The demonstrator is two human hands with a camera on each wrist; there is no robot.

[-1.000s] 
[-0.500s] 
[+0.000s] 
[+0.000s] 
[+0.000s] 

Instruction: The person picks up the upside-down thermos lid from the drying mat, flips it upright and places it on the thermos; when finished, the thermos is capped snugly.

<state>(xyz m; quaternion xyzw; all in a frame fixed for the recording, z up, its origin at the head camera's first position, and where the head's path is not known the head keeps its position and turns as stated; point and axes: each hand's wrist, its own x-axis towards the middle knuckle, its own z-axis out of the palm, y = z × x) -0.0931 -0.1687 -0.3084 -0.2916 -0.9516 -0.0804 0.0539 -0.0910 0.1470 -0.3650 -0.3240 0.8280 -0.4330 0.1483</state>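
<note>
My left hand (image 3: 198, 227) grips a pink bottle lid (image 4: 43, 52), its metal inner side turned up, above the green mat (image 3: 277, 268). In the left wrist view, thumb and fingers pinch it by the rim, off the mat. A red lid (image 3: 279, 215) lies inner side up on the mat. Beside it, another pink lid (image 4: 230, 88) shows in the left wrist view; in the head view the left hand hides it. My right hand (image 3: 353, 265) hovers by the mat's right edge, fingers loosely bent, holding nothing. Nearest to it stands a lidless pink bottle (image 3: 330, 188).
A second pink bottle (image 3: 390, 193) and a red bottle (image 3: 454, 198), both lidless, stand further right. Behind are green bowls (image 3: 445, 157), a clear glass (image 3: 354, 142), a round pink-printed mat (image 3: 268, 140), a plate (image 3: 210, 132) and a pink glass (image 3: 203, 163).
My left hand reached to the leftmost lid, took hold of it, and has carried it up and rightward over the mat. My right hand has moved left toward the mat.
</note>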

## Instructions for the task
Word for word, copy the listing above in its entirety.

## Response area
The demonstrator is two human hands with a camera on each wrist; there is no robot.

[-1.000s] 
[-0.500s] 
[+0.000s] 
[+0.000s] 
[+0.000s] 

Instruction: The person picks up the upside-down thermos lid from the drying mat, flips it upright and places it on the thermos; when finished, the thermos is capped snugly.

<state>(xyz m; quaternion xyzw; all in a frame fixed for the recording, z up, its origin at the head camera's first position, and where the head's path is not known the head keeps its position and turns as stated; point and axes: each hand's wrist, its own x-axis towards the middle knuckle, its own z-axis out of the palm, y = z × x) -0.0931 -0.1687 -0.3084 -0.2916 -0.9516 -0.0804 0.0539 -0.0910 0.1470 -0.3650 -0.3240 0.8280 -0.4330 0.1483</state>
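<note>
My left hand (image 3: 198, 227) grips a pink bottle lid (image 4: 43, 52), its metal inner side turned up, above the green mat (image 3: 277, 268). In the left wrist view, thumb and fingers pinch it by the rim, off the mat. A red lid (image 3: 279, 215) lies inner side up on the mat. Beside it, another pink lid (image 4: 230, 88) shows in the left wrist view; in the head view the left hand hides it. My right hand (image 3: 353, 265) hovers by the mat's right edge, fingers loosely bent, holding nothing. Nearest to it stands a lidless pink bottle (image 3: 330, 188).
A second pink bottle (image 3: 390, 193) and a red bottle (image 3: 454, 198), both lidless, stand further right. Behind are green bowls (image 3: 445, 157), a clear glass (image 3: 354, 142), a round pink-printed mat (image 3: 268, 140), a plate (image 3: 210, 132) and a pink glass (image 3: 203, 163).
My left hand reached to the leftmost lid, took hold of it, and has carried it up and rightward over the mat. My right hand has moved left toward the mat.
</note>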

The exercise requires nothing else.